● Task objective
From the line containing "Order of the" to the final line of the entries, every line is to be reproduced exactly; no other line belongs in the output.

● Exercise material
· · ·
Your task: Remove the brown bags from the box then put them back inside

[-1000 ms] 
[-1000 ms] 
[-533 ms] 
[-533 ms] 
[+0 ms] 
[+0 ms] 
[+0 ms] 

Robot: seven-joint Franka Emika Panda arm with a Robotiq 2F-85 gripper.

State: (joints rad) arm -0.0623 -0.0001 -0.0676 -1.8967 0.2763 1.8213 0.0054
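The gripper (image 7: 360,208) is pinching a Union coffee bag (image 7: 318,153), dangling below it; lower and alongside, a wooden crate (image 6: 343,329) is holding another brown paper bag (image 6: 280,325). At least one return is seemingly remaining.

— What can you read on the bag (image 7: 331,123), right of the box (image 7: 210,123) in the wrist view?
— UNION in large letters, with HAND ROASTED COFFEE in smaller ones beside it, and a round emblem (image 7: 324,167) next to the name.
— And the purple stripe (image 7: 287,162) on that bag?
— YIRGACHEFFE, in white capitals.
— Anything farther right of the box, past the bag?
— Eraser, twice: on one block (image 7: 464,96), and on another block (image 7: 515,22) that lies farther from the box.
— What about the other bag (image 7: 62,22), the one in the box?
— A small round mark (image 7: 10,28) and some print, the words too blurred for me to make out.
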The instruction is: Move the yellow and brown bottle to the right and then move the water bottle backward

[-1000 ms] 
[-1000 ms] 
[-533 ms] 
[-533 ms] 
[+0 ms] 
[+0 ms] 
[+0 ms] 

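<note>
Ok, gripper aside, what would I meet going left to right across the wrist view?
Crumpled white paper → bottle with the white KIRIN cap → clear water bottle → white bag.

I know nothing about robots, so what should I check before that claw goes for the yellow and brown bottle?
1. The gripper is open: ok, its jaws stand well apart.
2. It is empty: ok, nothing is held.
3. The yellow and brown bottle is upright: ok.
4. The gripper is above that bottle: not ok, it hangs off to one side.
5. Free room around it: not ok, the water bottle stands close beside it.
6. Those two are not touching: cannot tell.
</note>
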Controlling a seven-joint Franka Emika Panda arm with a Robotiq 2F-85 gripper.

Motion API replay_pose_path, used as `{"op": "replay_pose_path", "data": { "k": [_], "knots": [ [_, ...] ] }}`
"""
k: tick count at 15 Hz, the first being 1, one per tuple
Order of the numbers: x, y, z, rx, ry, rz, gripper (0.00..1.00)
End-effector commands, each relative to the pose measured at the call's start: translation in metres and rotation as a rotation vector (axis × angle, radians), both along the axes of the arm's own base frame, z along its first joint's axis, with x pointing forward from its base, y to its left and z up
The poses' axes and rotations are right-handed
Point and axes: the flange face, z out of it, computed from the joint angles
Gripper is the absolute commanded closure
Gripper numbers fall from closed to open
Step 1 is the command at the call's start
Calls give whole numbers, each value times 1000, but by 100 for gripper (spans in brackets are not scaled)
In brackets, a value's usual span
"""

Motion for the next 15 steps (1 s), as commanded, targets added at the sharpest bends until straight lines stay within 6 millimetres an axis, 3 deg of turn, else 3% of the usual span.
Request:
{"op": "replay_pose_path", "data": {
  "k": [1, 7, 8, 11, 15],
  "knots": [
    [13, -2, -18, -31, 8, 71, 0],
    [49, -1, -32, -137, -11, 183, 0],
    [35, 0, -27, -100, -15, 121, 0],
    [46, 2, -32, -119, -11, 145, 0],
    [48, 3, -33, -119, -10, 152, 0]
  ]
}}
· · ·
● Result
Order of the numbers: x, y, z, rx, ry, rz, gripper (0.00..1.00)
End-effector commands, each relative to the pose measured at the call's start: translation in metres and rotation as a rotation vector (axis × angle, radians), both along the axes of the arm's own base frame, z along its first joint's axis, with x pointing forward from its base, y to its left and z up
The poses' axes and rotations are right-handed
Point and axes: the flange face, z out of it, computed from the joint angles
Gripper is the absolute commanded closure
Gripper numbers fall from closed to open
Step 1 is the command at the call's start
Calls give whole numbers, each value times 1000, but by 100 for gripper (spans in brackets are not scaled)
In brackets, a value's usual span
"""

Motion for the next 15 steps (1 s), as commanded, targets added at the sharpest bends until straight lines stay within 6 millimetres an axis, 3 deg of turn, else 3% of the usual span.
Request:
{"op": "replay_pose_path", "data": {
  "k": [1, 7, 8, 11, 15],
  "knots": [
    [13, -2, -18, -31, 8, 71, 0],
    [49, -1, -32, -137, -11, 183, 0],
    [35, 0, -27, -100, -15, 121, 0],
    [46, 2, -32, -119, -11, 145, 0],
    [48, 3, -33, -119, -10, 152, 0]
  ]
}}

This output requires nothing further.